Brief.
From first line to last, print the records exactly, but leave out the pictures.

-------- The input

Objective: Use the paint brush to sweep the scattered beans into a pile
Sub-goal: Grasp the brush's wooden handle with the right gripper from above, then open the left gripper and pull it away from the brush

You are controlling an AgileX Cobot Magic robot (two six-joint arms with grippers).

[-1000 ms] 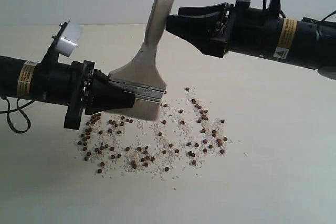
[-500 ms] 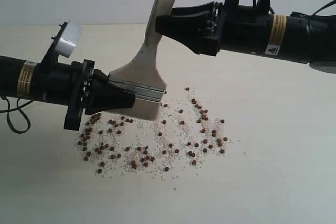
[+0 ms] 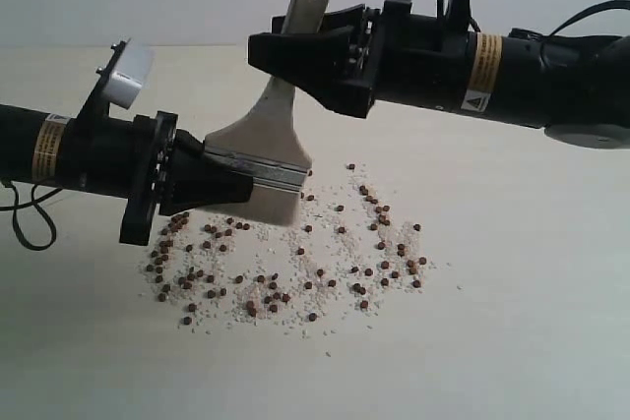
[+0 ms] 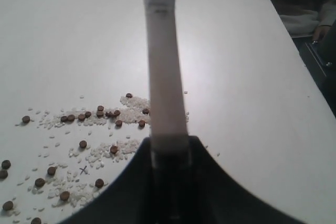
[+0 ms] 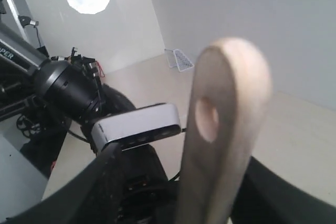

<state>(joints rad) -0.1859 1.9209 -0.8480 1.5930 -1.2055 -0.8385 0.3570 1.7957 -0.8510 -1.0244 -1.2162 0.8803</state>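
Left pincer (image 3: pixel 238 182): clamped on paint brush (image 3: pixel 261 130) ferrule, handle up.
Right pincer (image 3: pixel 271 54): fingers apart, straddling the handle.
Beans (image 3: pixel 295 268): scattered on surface (image 3: pixel 512 331) beneath left pincer.

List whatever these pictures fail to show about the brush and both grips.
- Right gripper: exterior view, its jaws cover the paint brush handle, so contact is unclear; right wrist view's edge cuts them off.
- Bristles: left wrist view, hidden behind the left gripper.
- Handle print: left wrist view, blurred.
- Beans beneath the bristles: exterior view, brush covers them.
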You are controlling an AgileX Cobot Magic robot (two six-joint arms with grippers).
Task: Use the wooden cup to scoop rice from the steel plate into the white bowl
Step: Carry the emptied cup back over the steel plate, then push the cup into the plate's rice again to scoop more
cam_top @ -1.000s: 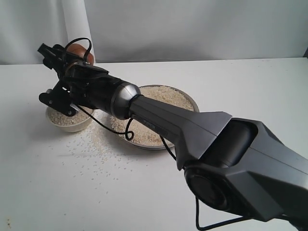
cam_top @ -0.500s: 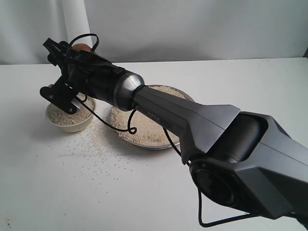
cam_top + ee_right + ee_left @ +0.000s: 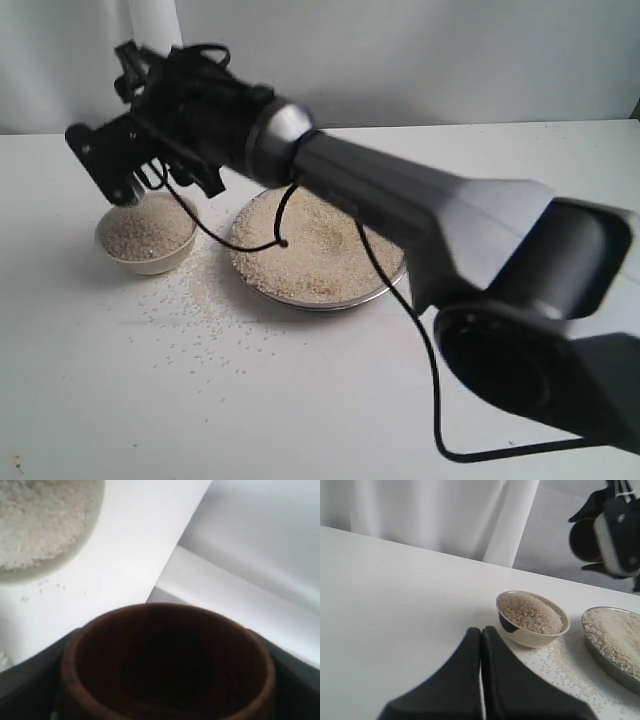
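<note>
Your left claw (image 3: 481, 680) hangs clenched and empty, low over the desk (image 3: 395, 605). Past it the white bowl (image 3: 530, 639) sits heaped with rice (image 3: 530, 612), the steel plate (image 3: 320, 303) just beside it. Farther off, your right arm (image 3: 400, 210) stretches across the plate. The right claw (image 3: 587, 540) grasps the wooden cup (image 3: 167, 665), raised and empty. The pour looks done; next, dip the cup into the plate's rice.

No readable text, label, brand, number or sign in any view. Surfaces plain and unmarked: white bowl (image 3: 150, 262), steel plate (image 3: 320, 303), wooden cup (image 3: 167, 670), dark arm casing (image 3: 450, 220). Casing partly blurred, so fine print cannot be told.
</note>
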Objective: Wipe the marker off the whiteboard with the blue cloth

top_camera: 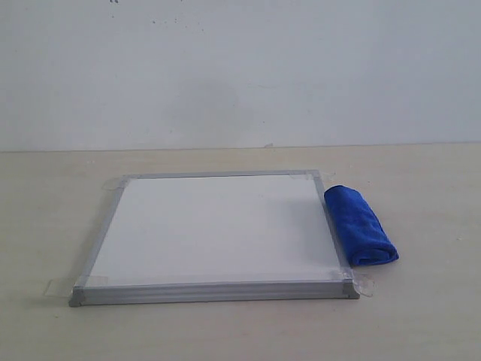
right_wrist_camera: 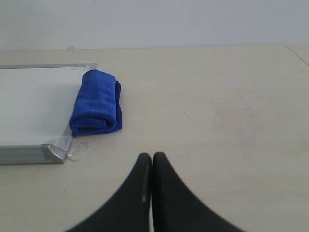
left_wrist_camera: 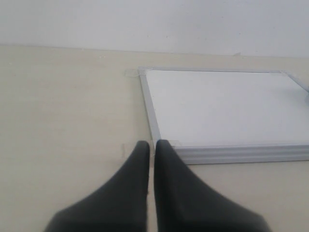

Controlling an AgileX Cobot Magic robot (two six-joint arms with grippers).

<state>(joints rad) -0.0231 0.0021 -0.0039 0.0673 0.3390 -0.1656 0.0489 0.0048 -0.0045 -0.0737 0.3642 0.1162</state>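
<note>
The whiteboard (top_camera: 214, 226) lies flat on the table, silver-framed, with clear tape at its corners. Its white face shows no marker line in any view. The blue cloth (top_camera: 359, 224) lies rolled up on the table, touching the board's right frame edge. In the right wrist view the blue cloth (right_wrist_camera: 95, 102) sits beside the whiteboard (right_wrist_camera: 29, 106), well ahead of my right gripper (right_wrist_camera: 152, 155), which is shut and empty. My left gripper (left_wrist_camera: 152, 143) is shut and empty, close to a taped corner of the whiteboard (left_wrist_camera: 222, 108). Neither gripper appears in the exterior view.
The beige table (top_camera: 421, 316) runs back to a plain white wall (top_camera: 240, 68). Clear tape tabs (top_camera: 56, 287) stick out from the board's corners onto the table.
</note>
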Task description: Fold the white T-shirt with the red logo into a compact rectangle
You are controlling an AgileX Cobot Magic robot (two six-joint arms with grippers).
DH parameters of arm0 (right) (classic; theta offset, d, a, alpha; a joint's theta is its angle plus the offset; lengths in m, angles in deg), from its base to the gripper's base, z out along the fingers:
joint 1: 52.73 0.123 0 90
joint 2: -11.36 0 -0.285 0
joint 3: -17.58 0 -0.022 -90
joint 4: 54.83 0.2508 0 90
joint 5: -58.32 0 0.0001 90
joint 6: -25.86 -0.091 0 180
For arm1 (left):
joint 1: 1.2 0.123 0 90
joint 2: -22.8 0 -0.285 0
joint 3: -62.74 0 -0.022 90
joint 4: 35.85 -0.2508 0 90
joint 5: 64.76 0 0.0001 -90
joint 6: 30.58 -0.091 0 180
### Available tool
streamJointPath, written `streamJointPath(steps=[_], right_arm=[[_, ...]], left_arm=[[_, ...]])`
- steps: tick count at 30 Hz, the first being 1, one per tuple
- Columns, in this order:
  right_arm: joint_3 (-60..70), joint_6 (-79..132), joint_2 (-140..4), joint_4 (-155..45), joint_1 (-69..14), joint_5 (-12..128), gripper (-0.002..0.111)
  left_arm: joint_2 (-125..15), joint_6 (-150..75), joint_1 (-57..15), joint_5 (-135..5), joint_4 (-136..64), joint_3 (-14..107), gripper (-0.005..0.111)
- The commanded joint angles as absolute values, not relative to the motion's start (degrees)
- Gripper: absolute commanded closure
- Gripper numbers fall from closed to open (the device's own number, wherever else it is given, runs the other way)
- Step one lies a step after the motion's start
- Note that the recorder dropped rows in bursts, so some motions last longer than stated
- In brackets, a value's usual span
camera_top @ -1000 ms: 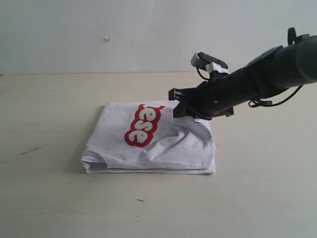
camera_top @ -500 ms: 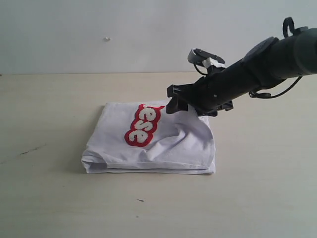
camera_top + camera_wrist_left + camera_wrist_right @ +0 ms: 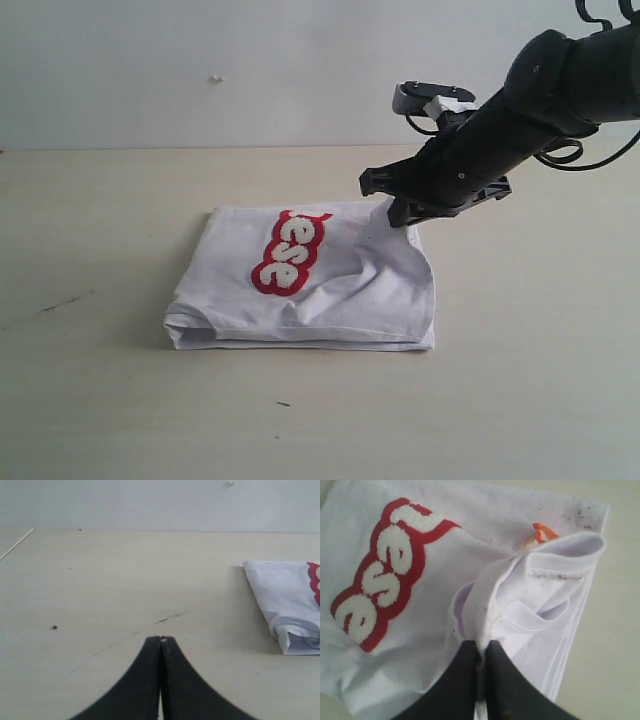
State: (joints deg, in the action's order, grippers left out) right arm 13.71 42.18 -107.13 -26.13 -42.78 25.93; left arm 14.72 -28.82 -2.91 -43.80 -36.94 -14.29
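Note:
The white T-shirt (image 3: 340, 290) lies folded into a rough rectangle on the table, with the red logo (image 3: 290, 252) facing up on its left half. My right gripper (image 3: 390, 202) is at the shirt's far right corner, shut on a raised fold of the cloth (image 3: 481, 645). The right wrist view shows the T-shirt (image 3: 430, 645), the logo (image 3: 385, 590) and a small orange neck tag (image 3: 542, 532) beside the pinched layers. My left gripper (image 3: 160, 640) is shut on nothing, over bare table. From there the shirt's edge (image 3: 290, 600) lies off to one side.
The pale wooden table (image 3: 100, 400) stretches around the shirt on all sides. A plain light wall (image 3: 200, 70) stands behind it. Faint dark scuffs (image 3: 172, 616) mark the tabletop ahead of the left gripper.
The right gripper moved right along the shirt's far edge, opened wider on the way, then closed on a fold at the far right corner. The left gripper has not moved.

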Motion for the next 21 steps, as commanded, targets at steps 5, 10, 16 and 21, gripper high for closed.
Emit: streamJointPath(steps=[5, 10, 16, 21], right_arm=[[13.76, 40.29, -108.31, -31.42, -42.12, 25.64, 0.108], [13.87, 40.29, -107.95, -31.31, -42.12, 25.89, 0.108], [13.87, 40.41, -102.27, -31.31, -42.12, 25.07, 0.108], [13.59, 40.83, -94.68, -31.31, -42.12, 23.41, 0.108]], left_arm=[[15.01, -29.11, -2.74, -44.5, -36.77, -14.48, 0.107], [15.01, -29.11, -2.74, -44.5, -36.77, -14.48, 0.107], [15.01, -29.11, -2.74, -44.5, -36.77, -14.48, 0.107], [15.01, -29.11, -2.74, -44.5, -36.77, -14.48, 0.107]])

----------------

Exercise result.
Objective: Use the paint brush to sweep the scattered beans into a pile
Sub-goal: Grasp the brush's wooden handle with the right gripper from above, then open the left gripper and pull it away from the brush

You are controlling an AgileX Cobot Magic robot (two six-joint arms with grippers).

[-1000 ms] 
[-500 ms] 
[+0 ms] 
[+0 ms] 
[+0 ms] 

<state>(joints rad) -0.1859 1.9209 -0.8480 1.5930 -1.2055 -0.8385 0.3570 1.7957 -0.8510 -1.0244 -1.2162 0.8803</state>
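Left pincer (image 3: pixel 238 182): clamped on paint brush (image 3: pixel 261 130) ferrule, handle up.
Right pincer (image 3: pixel 271 54): fingers apart, straddling the handle.
Beans (image 3: pixel 295 268): scattered on surface (image 3: pixel 512 331) beneath left pincer.

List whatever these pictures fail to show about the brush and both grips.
- Right gripper: exterior view, its jaws cover the paint brush handle, so contact is unclear; right wrist view's edge cuts them off.
- Bristles: left wrist view, hidden behind the left gripper.
- Handle print: left wrist view, blurred.
- Beans beneath the bristles: exterior view, brush covers them.
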You are controlling an AgileX Cobot Magic robot (two six-joint arms with grippers).
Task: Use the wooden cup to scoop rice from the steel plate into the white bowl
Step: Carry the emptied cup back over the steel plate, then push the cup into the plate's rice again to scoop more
cam_top @ -1.000s: 
cam_top @ -0.500s: 
cam_top + ee_right + ee_left @ +0.000s: 
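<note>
Your left claw (image 3: 481, 680) hangs clenched and empty, low over the desk (image 3: 395, 605). Past it the white bowl (image 3: 530, 639) sits heaped with rice (image 3: 530, 612), the steel plate (image 3: 320, 303) just beside it. Farther off, your right arm (image 3: 400, 210) stretches across the plate. The right claw (image 3: 587, 540) grasps the wooden cup (image 3: 167, 665), raised and empty. The pour looks done; next, dip the cup into the plate's rice.

No readable text, label, brand, number or sign in any view. Surfaces plain and unmarked: white bowl (image 3: 150, 262), steel plate (image 3: 320, 303), wooden cup (image 3: 167, 670), dark arm casing (image 3: 450, 220). Casing partly blurred, so fine print cannot be told.
</note>
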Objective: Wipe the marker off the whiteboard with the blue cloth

top_camera: 
right_wrist_camera: 
left_wrist_camera: 

Controlling an AgileX Cobot Magic robot (two six-joint arms with grippers).

<state>(joints rad) -0.0231 0.0021 -0.0039 0.0673 0.3390 -0.1656 0.0489 0.0048 -0.0045 -0.0737 0.3642 0.1162</state>
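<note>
The whiteboard (top_camera: 214, 226) lies flat on the table, silver-framed, with clear tape at its corners. Its white face shows no marker line in any view. The blue cloth (top_camera: 359, 224) lies rolled up on the table, touching the board's right frame edge. In the right wrist view the blue cloth (right_wrist_camera: 95, 102) sits beside the whiteboard (right_wrist_camera: 29, 106), well ahead of my right gripper (right_wrist_camera: 152, 155), which is shut and empty. My left gripper (left_wrist_camera: 152, 143) is shut and empty, close to a taped corner of the whiteboard (left_wrist_camera: 222, 108). Neither gripper appears in the exterior view.
The beige table (top_camera: 421, 316) runs back to a plain white wall (top_camera: 240, 68). Clear tape tabs (top_camera: 56, 287) stick out from the board's corners onto the table.
</note>
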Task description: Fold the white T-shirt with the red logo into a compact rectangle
You are controlling an AgileX Cobot Magic robot (two six-joint arms with grippers).
DH parameters of arm0 (right) (classic; theta offset, d, a, alpha; a joint's theta is its angle plus the offset; lengths in m, angles in deg), from its base to the gripper's base, z out along the fingers:
joint 1: 52.73 0.123 0 90
joint 2: -11.36 0 -0.285 0
joint 3: -17.58 0 -0.022 -90
joint 4: 54.83 0.2508 0 90
joint 5: -58.32 0 0.0001 90
joint 6: -25.86 -0.091 0 180
For arm1 (left):
joint 1: 1.2 0.123 0 90
joint 2: -22.8 0 -0.285 0
joint 3: -62.74 0 -0.022 90
joint 4: 35.85 -0.2508 0 90
joint 5: 64.76 0 0.0001 -90
joint 6: 30.58 -0.091 0 180
### Available tool
streamJointPath, written `streamJointPath(steps=[_], right_arm=[[_, ...]], left_arm=[[_, ...]])`
- steps: tick count at 30 Hz, the first being 1, one per tuple
- Columns, in this order:
  right_arm: joint_3 (-60..70), joint_6 (-79..132), joint_2 (-140..4), joint_4 (-155..45), joint_1 (-69..14), joint_5 (-12..128), gripper (-0.002..0.111)
  left_arm: joint_2 (-125..15), joint_6 (-150..75), joint_1 (-57..15), joint_5 (-135..5), joint_4 (-136..64), joint_3 (-14..107), gripper (-0.005..0.111)
- The commanded joint angles as absolute values, not relative to the motion's start (degrees)
- Gripper: absolute commanded closure
- Gripper numbers fall from closed to open (the device's own number, wherever else it is given, runs the other way)
- Step one lies a step after the motion's start
- Note that the recorder dropped rows in bursts, so some motions last longer than stated
- In brackets, a value's usual span
camera_top @ -1000 ms: 
camera_top @ -500 ms: 
camera_top + camera_wrist_left + camera_wrist_right @ +0 ms: 
State: (joints deg, in the action's order, grippers left out) right arm 13.71 42.18 -107.13 -26.13 -42.78 25.93; left arm 14.72 -28.82 -2.91 -43.80 -36.94 -14.29
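Note:
The white T-shirt (image 3: 340, 290) lies folded into a rough rectangle on the table, with the red logo (image 3: 290, 252) facing up on its left half. My right gripper (image 3: 390, 202) is at the shirt's far right corner, shut on a raised fold of the cloth (image 3: 481, 645). The right wrist view shows the T-shirt (image 3: 430, 645), the logo (image 3: 385, 590) and a small orange neck tag (image 3: 542, 532) beside the pinched layers. My left gripper (image 3: 160, 640) is shut on nothing, over bare table. From there the shirt's edge (image 3: 290, 600) lies off to one side.
The pale wooden table (image 3: 100, 400) stretches around the shirt on all sides. A plain light wall (image 3: 200, 70) stands behind it. Faint dark scuffs (image 3: 172, 616) mark the tabletop ahead of the left gripper.
The right gripper moved right along the shirt's far edge, opened wider on the way, then closed on a fold at the far right corner. The left gripper has not moved.
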
Motion for the next 21 steps, as commanded, targets at steps 5, 10, 16 and 21, gripper high for closed.
Emit: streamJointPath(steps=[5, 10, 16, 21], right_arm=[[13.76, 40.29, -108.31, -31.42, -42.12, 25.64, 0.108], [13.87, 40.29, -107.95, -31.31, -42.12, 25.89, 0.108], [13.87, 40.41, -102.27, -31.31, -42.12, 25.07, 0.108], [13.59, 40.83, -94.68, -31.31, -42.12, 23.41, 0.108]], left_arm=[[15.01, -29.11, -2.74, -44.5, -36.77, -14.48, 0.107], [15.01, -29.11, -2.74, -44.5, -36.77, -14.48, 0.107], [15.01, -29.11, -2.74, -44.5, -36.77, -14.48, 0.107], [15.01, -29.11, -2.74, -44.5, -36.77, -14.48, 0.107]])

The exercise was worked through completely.